▶ _Instructions to follow_: All of the data below is to be repeated exactly, except for the pictures.
>>>>>
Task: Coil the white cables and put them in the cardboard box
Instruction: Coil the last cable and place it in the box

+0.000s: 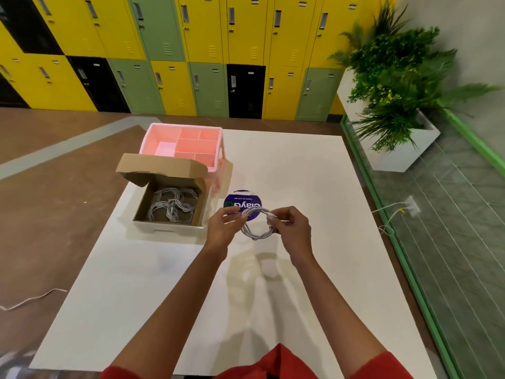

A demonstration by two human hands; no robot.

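Both hands are pinching the coiled white cable above the table, left hand on one side and right hand on the other, and the open cardboard box is sitting off to the left, nearer the left hand.

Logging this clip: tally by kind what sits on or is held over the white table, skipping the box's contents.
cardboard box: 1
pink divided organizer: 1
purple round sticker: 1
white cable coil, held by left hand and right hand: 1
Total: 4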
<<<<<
▶ _Written solution_:
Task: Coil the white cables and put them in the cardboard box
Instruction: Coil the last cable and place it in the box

+0.000s: 

A demonstration by two human hands; no robot.

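Both hands are pinching the coiled white cable above the table, left hand on one side and right hand on the other, and the open cardboard box is sitting off to the left, nearer the left hand.

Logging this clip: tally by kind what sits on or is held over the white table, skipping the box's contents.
cardboard box: 1
pink divided organizer: 1
purple round sticker: 1
white cable coil, held by left hand and right hand: 1
Total: 4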

Nothing more belongs to this answer.